Our primary goals in the second year of this research effort are to fabricate and demonstrate the real-time camera array for acquiring dynamic scenes, and to couple this system to our real-time rendering system. A second objective is to build a prototype display device by combining our autostereoscopic lens array to a flat-panel display device. Both of these efforts support dynamic light fields.

To fabricate the real-time camera array we will manufacture sixteen random-access sensor pods and a motherboard with an interface to a host PC. As stated in the previous section, a prototype random-access sensor pod will be tested and debugged during the summer. The motherboard will be designed and fabricated during the early part of the second year. The motherboard will have control logic to control the multiple sensor pod data busses planned for our system, and will connect to the host PC through a PCI card. When this work is completed, we should have a sixteen pod random access camera suitable for small video-rate scenes.

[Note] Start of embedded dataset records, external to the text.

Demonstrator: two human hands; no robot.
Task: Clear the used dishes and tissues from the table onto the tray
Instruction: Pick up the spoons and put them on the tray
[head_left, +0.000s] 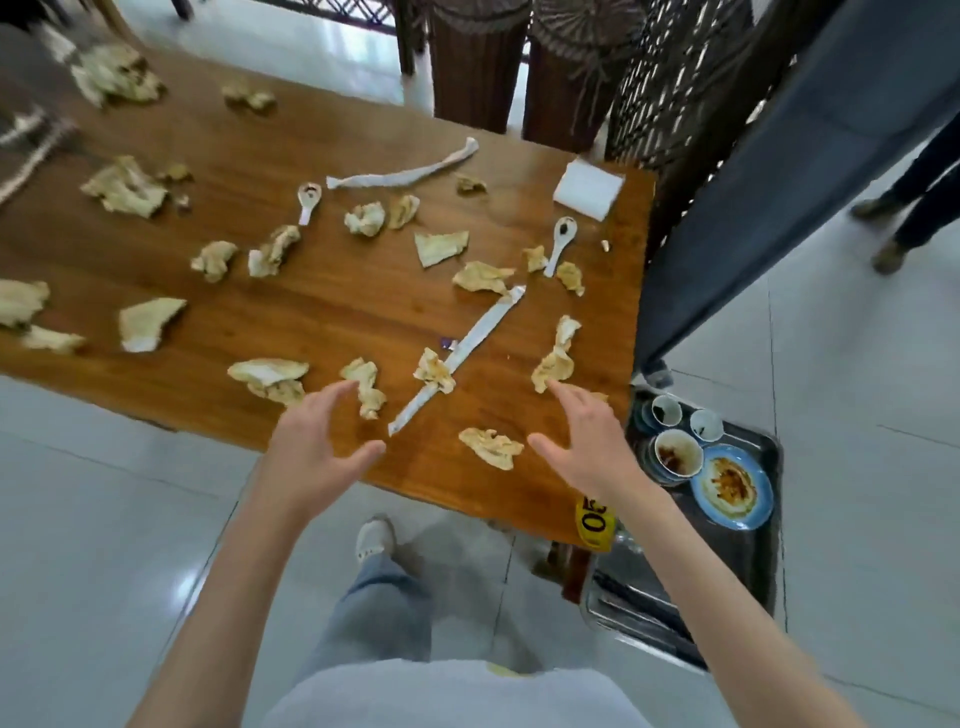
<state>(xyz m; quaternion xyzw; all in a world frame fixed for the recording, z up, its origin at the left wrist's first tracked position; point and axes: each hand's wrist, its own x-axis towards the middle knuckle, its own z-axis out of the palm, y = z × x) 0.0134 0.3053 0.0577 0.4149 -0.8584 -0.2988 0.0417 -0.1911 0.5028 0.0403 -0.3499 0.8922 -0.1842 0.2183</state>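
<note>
Crumpled tissues (491, 446) on glossy wooden table (332, 306), steel tray (763, 525) beside.

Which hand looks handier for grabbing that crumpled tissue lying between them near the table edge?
Probably the right hand: its thumb almost touches the crumpled tissue, and the tray is on its side. The left hand hovers farther away.

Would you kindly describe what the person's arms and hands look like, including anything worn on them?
Both forearms are bare, with no sleeves in view. The left hand and right hand wear no gloves, and no rings, watch or bracelet show. The fingers are blurred, so fine detail cannot be told.
</note>
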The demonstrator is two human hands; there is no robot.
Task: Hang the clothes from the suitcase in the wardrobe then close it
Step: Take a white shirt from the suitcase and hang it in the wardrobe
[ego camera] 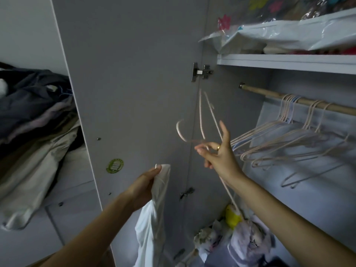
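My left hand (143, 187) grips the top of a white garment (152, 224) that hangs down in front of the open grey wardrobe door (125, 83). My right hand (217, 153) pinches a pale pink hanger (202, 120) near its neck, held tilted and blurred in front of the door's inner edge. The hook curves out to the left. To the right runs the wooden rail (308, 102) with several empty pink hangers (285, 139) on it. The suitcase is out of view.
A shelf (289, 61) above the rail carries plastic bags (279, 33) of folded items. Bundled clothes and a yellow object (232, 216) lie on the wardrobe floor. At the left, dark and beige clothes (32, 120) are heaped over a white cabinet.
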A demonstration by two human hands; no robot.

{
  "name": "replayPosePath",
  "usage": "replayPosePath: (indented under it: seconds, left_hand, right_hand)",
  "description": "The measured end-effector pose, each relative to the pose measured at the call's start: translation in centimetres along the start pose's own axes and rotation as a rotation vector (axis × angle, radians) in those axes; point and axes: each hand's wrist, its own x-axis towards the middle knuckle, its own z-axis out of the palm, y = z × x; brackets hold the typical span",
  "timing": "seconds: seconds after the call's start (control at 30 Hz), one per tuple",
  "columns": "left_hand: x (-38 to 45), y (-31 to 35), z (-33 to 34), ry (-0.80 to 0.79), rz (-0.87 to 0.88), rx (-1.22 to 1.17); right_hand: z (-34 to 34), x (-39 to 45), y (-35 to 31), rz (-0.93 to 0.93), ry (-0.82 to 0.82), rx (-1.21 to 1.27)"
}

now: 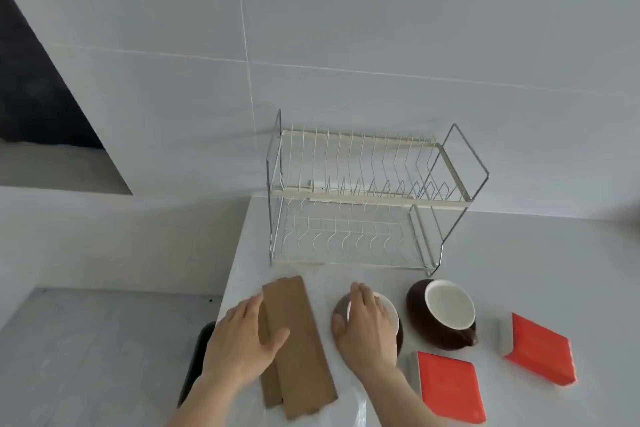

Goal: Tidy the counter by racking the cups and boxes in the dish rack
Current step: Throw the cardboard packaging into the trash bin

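Observation:
A two-tier wire dish rack [367, 198] stands empty at the back of the white counter [540, 270]. In front of it lies a long flat brown cardboard box [301, 333]; my left hand [242, 340] grips its left edge, thumb on top. My right hand [367, 326] covers a brown cup with a white inside [391, 308], fingers curled over its rim. A second, larger brown cup [443, 312] lies tilted to the right. Two orange boxes sit nearby, one in front [448, 388] and one at the far right [540, 350].
The counter's left edge drops to a lower grey surface [104, 350]. A dark object [197, 357] sits by that edge under my left wrist. A tiled wall [346, 45] rises behind the rack. A clear plastic sheet [353, 406] lies under the cardboard box.

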Motion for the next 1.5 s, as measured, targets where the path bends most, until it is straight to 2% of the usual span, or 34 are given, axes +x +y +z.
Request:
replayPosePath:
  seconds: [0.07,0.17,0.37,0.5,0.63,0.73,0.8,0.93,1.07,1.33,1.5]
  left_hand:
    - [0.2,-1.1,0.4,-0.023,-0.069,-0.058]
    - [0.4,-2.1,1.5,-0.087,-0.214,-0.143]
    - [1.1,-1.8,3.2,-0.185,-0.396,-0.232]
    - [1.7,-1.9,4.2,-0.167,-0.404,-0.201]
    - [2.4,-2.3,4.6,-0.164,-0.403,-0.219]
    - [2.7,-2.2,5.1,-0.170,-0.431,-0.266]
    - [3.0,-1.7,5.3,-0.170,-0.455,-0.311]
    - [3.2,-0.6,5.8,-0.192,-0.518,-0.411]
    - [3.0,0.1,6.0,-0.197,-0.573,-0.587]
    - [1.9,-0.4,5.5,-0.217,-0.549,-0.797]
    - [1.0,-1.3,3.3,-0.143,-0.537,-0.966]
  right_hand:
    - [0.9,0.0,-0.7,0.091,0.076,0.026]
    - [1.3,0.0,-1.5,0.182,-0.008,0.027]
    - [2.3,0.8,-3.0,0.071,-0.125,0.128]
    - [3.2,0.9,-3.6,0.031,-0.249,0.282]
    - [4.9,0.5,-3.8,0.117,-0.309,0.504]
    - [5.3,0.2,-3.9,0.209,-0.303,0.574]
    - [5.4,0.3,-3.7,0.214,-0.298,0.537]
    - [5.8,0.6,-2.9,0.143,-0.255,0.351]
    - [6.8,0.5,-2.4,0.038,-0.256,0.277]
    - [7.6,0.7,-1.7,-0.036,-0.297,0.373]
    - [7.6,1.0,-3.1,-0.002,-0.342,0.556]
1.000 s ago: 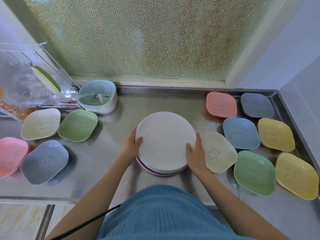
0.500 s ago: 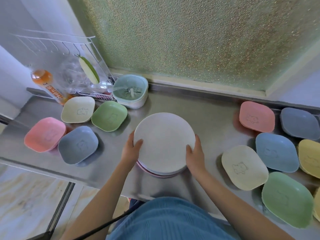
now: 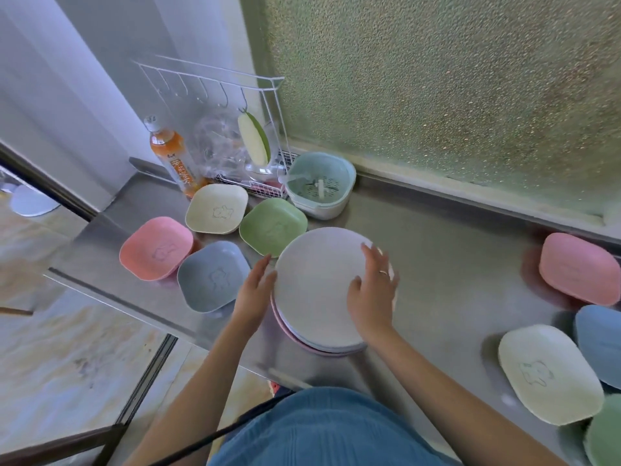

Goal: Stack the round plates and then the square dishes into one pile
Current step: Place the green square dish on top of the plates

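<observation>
A pile of round plates [image 3: 316, 290] sits in the middle of the steel counter, a pale plate on top and a pink rim showing at the bottom. My left hand [image 3: 255, 289] is beside the pile's left rim with fingers straight and apart. My right hand [image 3: 371, 290] hovers over the top plate's right side, fingers spread, holding nothing. Square dishes lie to the left: pink [image 3: 156, 247], grey-blue [image 3: 213, 275], cream [image 3: 216, 208], green [image 3: 272, 227]. More lie to the right: pink [image 3: 578, 267], blue [image 3: 601, 341], cream [image 3: 547, 371], green [image 3: 605, 432].
A teal strainer tub [image 3: 319, 185] stands behind the pile against the frosted window. A wire rack [image 3: 215, 95] with hooks and an orange drink bottle [image 3: 171, 156] fill the back left corner. The counter edge [image 3: 134, 311] runs close to the left dishes.
Both hands have let go of the pile's sides. My right hand moved up over the top plate. The view swung left, so fewer right-hand dishes show.
</observation>
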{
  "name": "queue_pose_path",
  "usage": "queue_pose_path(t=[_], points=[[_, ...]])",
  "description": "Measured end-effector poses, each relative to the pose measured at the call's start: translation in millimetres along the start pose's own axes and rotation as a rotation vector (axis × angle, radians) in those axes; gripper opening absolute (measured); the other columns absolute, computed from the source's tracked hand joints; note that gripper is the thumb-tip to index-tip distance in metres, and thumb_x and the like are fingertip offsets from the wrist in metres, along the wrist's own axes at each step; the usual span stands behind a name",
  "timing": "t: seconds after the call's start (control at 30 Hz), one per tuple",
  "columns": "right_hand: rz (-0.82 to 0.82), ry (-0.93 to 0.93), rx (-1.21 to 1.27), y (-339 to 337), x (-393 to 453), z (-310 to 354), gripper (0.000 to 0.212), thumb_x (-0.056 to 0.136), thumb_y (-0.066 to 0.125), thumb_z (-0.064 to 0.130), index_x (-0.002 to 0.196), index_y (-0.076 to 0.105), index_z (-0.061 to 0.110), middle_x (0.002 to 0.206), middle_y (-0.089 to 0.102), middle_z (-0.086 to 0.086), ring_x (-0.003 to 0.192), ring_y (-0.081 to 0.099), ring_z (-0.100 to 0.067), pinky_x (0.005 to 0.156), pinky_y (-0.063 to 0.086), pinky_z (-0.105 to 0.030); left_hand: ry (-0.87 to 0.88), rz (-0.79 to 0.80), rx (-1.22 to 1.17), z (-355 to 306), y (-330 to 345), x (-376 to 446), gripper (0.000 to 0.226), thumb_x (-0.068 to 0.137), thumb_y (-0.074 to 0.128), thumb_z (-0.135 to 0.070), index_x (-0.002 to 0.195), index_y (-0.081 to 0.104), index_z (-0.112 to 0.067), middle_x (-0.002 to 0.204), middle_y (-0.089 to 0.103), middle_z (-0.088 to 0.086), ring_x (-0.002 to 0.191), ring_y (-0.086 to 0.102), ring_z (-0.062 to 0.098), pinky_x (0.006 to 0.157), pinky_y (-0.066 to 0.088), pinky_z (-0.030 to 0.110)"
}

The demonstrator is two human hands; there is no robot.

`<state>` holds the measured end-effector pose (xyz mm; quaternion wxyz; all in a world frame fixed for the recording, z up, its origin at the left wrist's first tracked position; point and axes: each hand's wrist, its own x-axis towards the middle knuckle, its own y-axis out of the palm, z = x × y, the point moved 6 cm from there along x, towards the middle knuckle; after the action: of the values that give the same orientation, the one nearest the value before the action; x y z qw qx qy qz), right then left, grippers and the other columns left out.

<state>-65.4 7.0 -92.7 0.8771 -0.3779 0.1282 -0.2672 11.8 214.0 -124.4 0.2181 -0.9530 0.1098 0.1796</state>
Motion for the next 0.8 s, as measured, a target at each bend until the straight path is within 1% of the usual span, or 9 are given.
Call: queue_pose_path(t=[0.07, 0.13, 0.2, 0.27, 0.37, 0.43, 0.57, 0.67, 0.8], points=[[0.093, -0.148, -0.019, 18, 5, 41, 0.056, 0.087, 0.043, -0.001, 0.139, 0.035, 0.017, 0.145, 0.041, -0.003, 0.144, 0.016, -0.018, 0.115, -0.005, -0.048, -0.03, -0.178, -0.009, 6, -27, 3, 0.033, 0.095, 0.044, -0.025, 0.127, 0.053, -0.022, 0.115, 0.055, -0.009, 0.106, 0.05, 0.012, 0.09, 0.038, 0.029], [0.206, -0.267, -0.105, 44, 11, 77, 0.048, 0.09, 0.041, 0.004, 0.135, 0.039, 0.018, 0.129, 0.056, -0.004, 0.139, 0.028, -0.017, 0.115, -0.007, -0.05, -0.051, -0.346, 0.05, 18, -58, 8, 0.026, 0.092, 0.045, -0.019, 0.114, 0.059, -0.016, 0.11, 0.061, 0.003, 0.093, 0.056, 0.02, 0.078, 0.039, 0.029], [0.307, -0.369, -0.264, 73, 18, 103, 0.04, 0.091, 0.042, 0.01, 0.13, 0.045, 0.02, 0.111, 0.063, -0.002, 0.123, 0.046, -0.019, 0.113, -0.008, -0.052, -0.111, -0.439, 0.104, 33, -86, 12, 0.026, 0.089, 0.044, -0.011, 0.111, 0.058, -0.012, 0.114, 0.059, 0.013, 0.084, 0.052, 0.022, 0.072, 0.04, 0.032], [0.383, -0.443, -0.449, 101, 26, 120, 0.029, 0.089, 0.044, 0.012, 0.115, 0.055, 0.02, 0.094, 0.065, 0.0, 0.107, 0.054, -0.022, 0.111, -0.01, -0.055, -0.202, -0.479, 0.139, 48, -108, 13, 0.029, 0.087, 0.041, -0.005, 0.113, 0.053, -0.008, 0.119, 0.053, 0.015, 0.084, 0.048, 0.024, 0.072, 0.039, 0.034], [0.456, -0.482, -0.729, 135, 34, 135, 0.024, 0.087, 0.041, 0.008, 0.087, 0.063, 0.018, 0.079, 0.062, 0.002, 0.101, 0.054, -0.025, 0.109, -0.014, -0.057, -0.298, -0.424, 0.18, 70, -125, 16, 0.034, 0.085, 0.045, -0.006, 0.119, 0.045, -0.004, 0.121, 0.048, 0.018, 0.094, 0.052, 0.034, 0.076, 0.043, 0.039], [0.46, -0.495, -0.879, 149, 36, 142, 0.023, 0.086, 0.044, 0.009, 0.079, 0.063, 0.021, 0.074, 0.061, 0.004, 0.102, 0.056, -0.024, 0.109, -0.015, -0.057, -0.327, -0.365, 0.196, 84, -129, 21, 0.038, 0.085, 0.05, -0.011, 0.121, 0.042, -0.004, 0.122, 0.048, 0.018, 0.1, 0.053, 0.036, 0.078, 0.046, 0.039], [0.468, -0.47, -1.065, 167, 36, 142, 0.026, 0.086, 0.048, 0.008, 0.063, 0.052, 0.019, 0.055, 0.045, 0.004, 0.093, 0.059, -0.023, 0.111, -0.013, -0.058, -0.304, -0.326, 0.216, 90, -134, 29, 0.032, 0.08, 0.054, -0.01, 0.108, 0.04, -0.008, 0.11, 0.053, 0.015, 0.092, 0.054, 0.031, 0.067, 0.043, 0.034], [0.449, -0.519, -1.106, 171, 34, 147, 0.027, 0.085, 0.049, 0.004, 0.063, 0.05, 0.019, 0.053, 0.041, 0.003, 0.092, 0.059, -0.022, 0.114, -0.007, -0.056, -0.308, -0.309, 0.226, 91, -139, 32, 0.028, 0.077, 0.054, -0.006, 0.096, 0.035, -0.012, 0.098, 0.048, 0.01, 0.089, 0.053, 0.033, 0.066, 0.047, 0.038], [0.43, -0.521, -1.039, 165, 34, 149, 0.023, 0.082, 0.05, 0.002, 0.066, 0.051, 0.019, 0.053, 0.037, 0.003, 0.087, 0.058, -0.021, 0.115, -0.002, -0.054, -0.32, -0.299, 0.258, 94, -142, 32, 0.032, 0.077, 0.055, -0.008, 0.097, 0.031, -0.015, 0.101, 0.043, 0.006, 0.082, 0.054, 0.032, 0.069, 0.05, 0.04]])
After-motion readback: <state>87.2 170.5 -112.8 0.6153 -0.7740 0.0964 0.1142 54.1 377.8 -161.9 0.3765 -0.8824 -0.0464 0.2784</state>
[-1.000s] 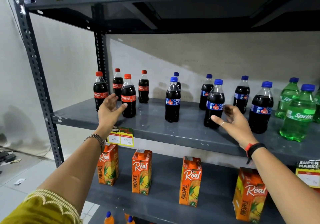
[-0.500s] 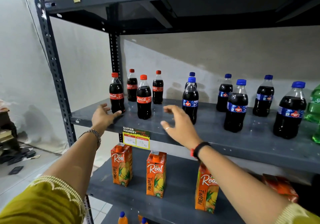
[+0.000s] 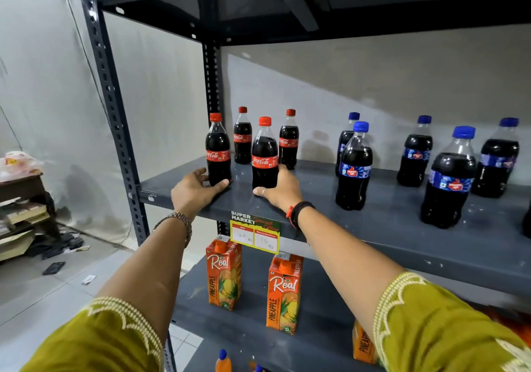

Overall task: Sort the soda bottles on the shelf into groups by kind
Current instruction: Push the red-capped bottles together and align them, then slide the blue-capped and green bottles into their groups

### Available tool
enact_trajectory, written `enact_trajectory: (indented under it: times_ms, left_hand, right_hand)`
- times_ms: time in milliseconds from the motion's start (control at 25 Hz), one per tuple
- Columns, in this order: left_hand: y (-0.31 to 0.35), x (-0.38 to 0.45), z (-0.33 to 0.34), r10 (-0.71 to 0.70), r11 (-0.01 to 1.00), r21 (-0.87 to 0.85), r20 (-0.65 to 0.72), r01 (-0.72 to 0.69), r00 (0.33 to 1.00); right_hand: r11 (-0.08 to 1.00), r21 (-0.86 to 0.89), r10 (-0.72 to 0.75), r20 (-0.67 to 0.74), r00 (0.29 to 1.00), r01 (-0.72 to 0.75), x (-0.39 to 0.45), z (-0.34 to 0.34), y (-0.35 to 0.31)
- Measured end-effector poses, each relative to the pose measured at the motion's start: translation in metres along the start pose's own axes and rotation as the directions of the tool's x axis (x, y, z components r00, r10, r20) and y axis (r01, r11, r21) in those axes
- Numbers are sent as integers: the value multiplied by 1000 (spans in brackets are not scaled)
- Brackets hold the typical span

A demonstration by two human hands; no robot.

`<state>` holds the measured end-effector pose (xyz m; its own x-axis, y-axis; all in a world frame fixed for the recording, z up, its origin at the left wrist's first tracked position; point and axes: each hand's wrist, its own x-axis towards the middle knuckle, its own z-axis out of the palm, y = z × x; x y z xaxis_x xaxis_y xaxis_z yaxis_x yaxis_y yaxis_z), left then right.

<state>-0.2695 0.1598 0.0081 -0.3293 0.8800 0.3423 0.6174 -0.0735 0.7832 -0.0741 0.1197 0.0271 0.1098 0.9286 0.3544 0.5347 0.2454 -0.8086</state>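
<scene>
Two arms in green sleeves point(image 3: 448, 328) reach up to a grey shelf point(image 3: 373, 228). Low down, nearest to us, orange juice boxes point(image 3: 283, 294) stand on the shelf below. A yellow price tag point(image 3: 254, 235) hangs on the front edge of the soda shelf, between the two wrists.

The left hand point(image 3: 195, 189) rests on the shelf and wraps around the bottom of the front left cola bottle point(image 3: 218, 150), with the thumb in front of it. The right hand point(image 3: 280, 189) wraps around the bottom of the second front cola bottle point(image 3: 265, 153), just beside the first. Both bottles stand upright on the shelf and have red caps.

Behind them stand two more red-cap bottles point(image 3: 242, 136), close to the back wall. All four red ones are together at the left end of the shelf.

Further right, well apart from the red ones, stand the blue-cap bottles point(image 3: 355, 167). They are dark too, with blue labels. Six can be seen, some in front and some at the back, spread toward the right edge.
</scene>
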Motion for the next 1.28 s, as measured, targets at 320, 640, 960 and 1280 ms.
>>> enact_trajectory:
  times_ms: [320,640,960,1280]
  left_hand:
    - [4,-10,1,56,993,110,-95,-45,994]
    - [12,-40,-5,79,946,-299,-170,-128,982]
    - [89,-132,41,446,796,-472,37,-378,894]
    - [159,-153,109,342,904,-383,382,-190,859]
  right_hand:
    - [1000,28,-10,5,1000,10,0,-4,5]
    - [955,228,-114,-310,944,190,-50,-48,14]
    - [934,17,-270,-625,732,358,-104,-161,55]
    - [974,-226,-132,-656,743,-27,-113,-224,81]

We will also develop a new rendering platform for use with the camera array. Because the current rendering system must preload all available images into graphics hardware texture memory, a new rendering platform will need to be written without assumptions made for static scenes. Note that our current techniques for dynamic reparameterization will remain valid: we will only need to rewrite the renderer to recall pixels from the camera array instead of from texture memory. Once the traditional algorithm has been implemented on the camera, we can experiment with distributed computation to increase the quality of image synthesis while decreasing the amount of data transfer.

Once this system is completed, it should be very easy to capture static light fields and to play video-rate light fields at run time. After the prototype light-field camera is complete, we would like to extend the array to 256 cameras and design a compatible, higher-resolution camera pod. Extending the array should be easy, as the system has been designed to be modular and to support larger array sizes.